Ações, que integram o Plano de Fiscalização 2026-2027 do TCE-PR, são voltadas à prevenção de desperdício de recursos públicos e à garantia de qualidade e durabilidade do pavimento em vias públicas
O Tribunal de Contas está intensificando a fiscalização de obras de pavimentação asfáltica custeadas por municípios paranaenses. Os principais objetivos são prevenir desperdício de dinheiro público e assegurar a garantia da qualidade e da durabilidade do asfalto entregue. A pavimentação de vias urbanas e rurais concentra parcela expressiva dos investimentos públicos em infraestrutura no Paraná.
Na última semana de agosto, a Coordenadoria de Obras Públicas (COP) do Tribunal de Contas do Estado do Paraná realizou duas auditorias-piloto em obras de pavimentação asfáltica que estão sendo executadas em Corumbataí do Sul e São Pedro do Ivaí. As auditorias nesses dois municípios da Região Central do estado integram o Plano de Fiscalização (PAF) 2026-2027 do TCE-PR.
Nessas fiscalizações presenciais, a equipe da COP aplicou, pela primeira vez, o planejamento e os formulários de fiscalização de obras desse tipo desenvolvidos ao longo deste ano pela unidade técnica. Essa metodologia foi construída a partir de um amplo levantamento preliminar, que incluiu reuniões com representantes do mercado de obras de pavimentação, especialistas e fiscalizados; visitas a laboratórios e usinas de asfalto; além de um levantamento em obras e usinas de diferentes regiões do Paraná.
As duas auditorias-piloto seguiram a matriz de planejamento recém-desenvolvida. Ela é organizada em seis eixos, que acompanham todo o ciclo da obra: dimensionamento (adequação das sondagens, estudos de tráfego e cálculo das camadas do pavimento); drenagem (previsão de dispositivos de drenagem superficial e profunda); produção (condições da usina, do laboratório e da dosagem da massa asfáltica); execução (controle de temperatura na aplicação e cuidados na liberação ao tráfego); quantidade (correspondência entre os serviços medidos, pagos e efetivamente executados); e qualidade (fidedignidade dos laudos, dos ensaios e dos controles tecnológicos).

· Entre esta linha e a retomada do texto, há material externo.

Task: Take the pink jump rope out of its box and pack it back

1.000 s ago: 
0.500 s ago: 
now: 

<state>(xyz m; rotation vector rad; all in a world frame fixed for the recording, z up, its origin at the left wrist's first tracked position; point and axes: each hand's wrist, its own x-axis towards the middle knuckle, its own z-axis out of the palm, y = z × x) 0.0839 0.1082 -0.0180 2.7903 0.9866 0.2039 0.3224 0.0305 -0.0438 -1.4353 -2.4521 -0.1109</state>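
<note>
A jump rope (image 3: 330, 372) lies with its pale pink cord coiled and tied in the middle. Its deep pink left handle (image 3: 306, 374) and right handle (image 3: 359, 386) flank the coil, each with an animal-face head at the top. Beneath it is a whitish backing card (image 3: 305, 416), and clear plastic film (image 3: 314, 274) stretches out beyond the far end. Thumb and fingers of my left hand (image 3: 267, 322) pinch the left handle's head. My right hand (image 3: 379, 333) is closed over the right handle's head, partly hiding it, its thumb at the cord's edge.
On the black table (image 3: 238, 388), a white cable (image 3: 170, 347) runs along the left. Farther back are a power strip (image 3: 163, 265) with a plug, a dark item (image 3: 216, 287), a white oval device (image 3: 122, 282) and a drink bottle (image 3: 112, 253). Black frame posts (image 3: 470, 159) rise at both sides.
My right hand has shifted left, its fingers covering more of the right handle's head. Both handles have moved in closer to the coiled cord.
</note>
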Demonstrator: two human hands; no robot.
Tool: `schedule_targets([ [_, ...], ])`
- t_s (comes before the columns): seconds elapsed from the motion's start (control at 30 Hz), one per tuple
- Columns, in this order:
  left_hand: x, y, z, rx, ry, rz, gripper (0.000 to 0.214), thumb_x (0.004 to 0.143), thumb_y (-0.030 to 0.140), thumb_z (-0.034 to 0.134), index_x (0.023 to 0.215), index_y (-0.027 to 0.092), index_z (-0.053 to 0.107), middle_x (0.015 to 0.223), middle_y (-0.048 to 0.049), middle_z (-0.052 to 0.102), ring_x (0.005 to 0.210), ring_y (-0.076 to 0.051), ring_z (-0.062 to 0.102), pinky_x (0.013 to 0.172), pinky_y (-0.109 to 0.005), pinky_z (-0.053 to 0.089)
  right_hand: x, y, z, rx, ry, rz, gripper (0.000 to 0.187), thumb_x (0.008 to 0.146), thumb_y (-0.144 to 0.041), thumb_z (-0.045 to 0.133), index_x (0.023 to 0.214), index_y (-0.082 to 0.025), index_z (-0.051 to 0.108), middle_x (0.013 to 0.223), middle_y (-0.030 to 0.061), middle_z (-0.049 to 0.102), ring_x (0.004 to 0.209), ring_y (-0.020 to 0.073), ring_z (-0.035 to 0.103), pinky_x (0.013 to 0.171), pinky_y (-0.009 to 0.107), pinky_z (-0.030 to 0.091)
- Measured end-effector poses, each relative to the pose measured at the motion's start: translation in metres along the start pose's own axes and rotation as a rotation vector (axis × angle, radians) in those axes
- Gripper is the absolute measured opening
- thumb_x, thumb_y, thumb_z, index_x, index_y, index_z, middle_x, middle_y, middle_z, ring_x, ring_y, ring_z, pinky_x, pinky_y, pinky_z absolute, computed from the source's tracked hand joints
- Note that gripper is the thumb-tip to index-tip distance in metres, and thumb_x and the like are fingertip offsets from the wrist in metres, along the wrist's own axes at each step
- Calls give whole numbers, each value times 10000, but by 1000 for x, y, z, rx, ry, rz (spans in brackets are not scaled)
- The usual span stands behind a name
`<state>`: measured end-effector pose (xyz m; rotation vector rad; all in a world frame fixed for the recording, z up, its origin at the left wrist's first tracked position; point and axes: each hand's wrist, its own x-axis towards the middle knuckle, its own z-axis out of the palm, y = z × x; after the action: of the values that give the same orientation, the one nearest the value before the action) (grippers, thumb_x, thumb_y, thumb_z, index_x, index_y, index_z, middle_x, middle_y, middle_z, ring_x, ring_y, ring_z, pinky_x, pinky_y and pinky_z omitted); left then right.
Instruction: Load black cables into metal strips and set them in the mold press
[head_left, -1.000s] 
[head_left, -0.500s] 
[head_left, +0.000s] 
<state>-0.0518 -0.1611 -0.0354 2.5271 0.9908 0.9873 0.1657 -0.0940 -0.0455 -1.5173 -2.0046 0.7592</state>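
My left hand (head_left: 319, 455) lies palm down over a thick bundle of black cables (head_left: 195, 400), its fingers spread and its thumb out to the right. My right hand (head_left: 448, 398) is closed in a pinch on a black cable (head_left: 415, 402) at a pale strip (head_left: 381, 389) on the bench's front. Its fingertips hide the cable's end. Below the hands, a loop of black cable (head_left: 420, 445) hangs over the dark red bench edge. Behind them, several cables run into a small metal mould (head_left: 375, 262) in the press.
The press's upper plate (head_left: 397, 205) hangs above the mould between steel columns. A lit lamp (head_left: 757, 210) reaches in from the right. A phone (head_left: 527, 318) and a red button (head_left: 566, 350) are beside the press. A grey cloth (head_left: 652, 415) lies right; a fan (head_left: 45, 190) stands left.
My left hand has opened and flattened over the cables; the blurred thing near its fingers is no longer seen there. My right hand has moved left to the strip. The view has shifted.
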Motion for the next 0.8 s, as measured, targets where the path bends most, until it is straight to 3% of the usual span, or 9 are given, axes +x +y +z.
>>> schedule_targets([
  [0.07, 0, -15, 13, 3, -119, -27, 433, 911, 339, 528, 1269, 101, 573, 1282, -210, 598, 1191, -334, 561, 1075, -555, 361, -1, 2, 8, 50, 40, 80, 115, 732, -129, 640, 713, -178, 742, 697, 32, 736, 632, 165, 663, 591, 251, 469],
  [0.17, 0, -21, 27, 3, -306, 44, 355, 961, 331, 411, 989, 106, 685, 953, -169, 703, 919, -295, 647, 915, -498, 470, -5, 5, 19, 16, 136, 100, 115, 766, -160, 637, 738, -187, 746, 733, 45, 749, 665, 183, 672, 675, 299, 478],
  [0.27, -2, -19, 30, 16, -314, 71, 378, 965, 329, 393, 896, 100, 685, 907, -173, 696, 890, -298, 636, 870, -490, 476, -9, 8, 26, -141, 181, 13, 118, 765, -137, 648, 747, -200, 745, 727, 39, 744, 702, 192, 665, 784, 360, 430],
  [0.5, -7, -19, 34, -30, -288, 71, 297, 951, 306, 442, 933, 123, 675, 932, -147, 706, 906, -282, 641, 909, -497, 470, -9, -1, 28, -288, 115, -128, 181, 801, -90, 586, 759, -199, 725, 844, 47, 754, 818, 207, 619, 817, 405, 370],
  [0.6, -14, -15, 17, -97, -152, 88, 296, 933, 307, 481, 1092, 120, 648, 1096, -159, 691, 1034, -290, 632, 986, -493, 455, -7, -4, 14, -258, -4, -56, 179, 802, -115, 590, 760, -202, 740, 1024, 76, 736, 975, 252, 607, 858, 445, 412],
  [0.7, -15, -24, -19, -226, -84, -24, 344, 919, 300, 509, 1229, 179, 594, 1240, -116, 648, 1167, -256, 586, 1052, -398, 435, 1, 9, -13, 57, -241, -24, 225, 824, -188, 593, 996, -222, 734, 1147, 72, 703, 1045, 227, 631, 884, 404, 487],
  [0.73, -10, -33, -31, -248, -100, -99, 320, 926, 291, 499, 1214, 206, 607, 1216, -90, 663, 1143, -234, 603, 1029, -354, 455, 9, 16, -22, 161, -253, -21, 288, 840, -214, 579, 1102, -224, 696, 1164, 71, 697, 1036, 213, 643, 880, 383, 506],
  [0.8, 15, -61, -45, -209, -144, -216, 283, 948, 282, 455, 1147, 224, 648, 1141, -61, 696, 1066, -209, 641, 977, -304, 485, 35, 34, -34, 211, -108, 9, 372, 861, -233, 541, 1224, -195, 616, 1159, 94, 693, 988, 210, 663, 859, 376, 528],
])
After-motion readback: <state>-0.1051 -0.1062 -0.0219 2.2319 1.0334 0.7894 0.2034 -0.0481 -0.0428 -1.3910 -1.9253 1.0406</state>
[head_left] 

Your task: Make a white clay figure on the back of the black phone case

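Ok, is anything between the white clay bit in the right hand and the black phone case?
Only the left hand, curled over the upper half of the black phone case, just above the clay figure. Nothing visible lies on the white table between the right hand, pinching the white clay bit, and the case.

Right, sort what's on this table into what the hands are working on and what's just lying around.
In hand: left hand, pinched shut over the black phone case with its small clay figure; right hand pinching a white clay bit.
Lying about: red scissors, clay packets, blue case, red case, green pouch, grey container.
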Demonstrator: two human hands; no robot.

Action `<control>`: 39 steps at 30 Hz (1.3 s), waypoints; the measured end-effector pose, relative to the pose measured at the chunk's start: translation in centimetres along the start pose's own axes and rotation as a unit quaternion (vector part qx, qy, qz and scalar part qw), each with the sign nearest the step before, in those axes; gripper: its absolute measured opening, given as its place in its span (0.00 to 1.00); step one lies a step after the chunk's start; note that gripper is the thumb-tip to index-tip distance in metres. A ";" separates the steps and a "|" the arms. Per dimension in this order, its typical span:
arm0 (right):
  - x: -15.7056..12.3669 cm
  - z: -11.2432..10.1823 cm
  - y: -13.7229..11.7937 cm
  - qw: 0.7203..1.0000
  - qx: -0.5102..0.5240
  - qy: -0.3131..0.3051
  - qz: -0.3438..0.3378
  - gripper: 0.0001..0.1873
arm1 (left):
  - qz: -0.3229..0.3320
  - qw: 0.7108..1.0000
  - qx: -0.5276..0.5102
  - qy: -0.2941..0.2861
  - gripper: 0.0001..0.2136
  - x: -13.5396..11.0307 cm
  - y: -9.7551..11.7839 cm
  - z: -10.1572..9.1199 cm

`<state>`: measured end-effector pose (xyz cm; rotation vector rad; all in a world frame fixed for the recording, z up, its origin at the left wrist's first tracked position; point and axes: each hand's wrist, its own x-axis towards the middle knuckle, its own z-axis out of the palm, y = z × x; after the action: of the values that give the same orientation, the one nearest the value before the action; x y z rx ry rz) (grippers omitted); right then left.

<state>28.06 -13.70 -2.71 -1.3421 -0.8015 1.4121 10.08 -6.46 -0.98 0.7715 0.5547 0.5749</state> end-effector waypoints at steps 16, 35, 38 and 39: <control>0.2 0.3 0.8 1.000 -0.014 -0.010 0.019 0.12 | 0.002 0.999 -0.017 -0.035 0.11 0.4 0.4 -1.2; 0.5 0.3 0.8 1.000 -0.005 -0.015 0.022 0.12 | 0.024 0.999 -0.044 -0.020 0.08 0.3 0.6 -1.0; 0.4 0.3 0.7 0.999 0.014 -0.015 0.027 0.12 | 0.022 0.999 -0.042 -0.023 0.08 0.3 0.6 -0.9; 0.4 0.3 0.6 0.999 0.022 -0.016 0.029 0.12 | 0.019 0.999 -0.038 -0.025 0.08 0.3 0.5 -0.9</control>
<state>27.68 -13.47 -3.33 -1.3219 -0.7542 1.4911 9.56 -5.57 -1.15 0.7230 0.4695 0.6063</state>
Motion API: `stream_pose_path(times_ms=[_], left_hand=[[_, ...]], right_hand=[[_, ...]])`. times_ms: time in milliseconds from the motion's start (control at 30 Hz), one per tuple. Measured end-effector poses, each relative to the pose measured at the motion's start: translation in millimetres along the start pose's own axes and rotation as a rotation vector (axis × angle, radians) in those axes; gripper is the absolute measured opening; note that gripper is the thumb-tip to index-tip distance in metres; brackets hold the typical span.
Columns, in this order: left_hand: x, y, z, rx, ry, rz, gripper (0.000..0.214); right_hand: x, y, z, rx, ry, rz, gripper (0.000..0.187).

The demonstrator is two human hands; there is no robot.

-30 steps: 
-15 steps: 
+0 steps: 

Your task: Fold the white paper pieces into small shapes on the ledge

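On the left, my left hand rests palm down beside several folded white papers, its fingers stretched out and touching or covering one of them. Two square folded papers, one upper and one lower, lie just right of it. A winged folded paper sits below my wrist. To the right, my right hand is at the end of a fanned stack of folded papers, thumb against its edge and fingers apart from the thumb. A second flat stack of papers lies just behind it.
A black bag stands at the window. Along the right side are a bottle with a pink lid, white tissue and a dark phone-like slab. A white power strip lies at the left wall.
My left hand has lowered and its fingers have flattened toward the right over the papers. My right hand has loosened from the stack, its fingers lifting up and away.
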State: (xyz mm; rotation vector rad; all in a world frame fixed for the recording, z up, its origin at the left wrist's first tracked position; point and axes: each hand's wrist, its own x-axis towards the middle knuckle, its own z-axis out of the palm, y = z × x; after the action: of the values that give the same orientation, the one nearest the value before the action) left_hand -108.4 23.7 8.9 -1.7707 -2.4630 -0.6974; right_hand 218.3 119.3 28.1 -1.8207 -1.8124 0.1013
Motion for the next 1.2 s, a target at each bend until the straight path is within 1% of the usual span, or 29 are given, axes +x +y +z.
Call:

“Essa atuação, anterior a qualquer medida punitiva, reforça o papel pedagógico do Tribunal de Contas. Nosso objetivo é orientar e capacitar os fiscalizados para que corrijam eventuais falhas de forma tempestiva”, afirma Murilo Pils Machado, supervisor de Fiscalização de Obras e Serviços de Engenharia da COP. A fiscalização foi planejada pelo auditor Lincoln Santos de Andrade, gerente da área.
Capacitação
Durante o mês de setembro, o TCE-PR realizará o Fórum de Obras de Pavimentação, com o objetivo de apresentar – para fiscais de obras, engenheiros e gestores municipais – a matriz de fiscalização utilizada nas auditorias, esclarecendo previamente quais aspectos técnicos serão considerados relevantes pelo Tribunal. As inscrições serão abertas em breve pela Escola de Gestão Pública do TCE-PR. Essa capacitação compõe o eixo pedagógico da estratégia do Tribunal voltada à melhoria das obras públicas no Paraná.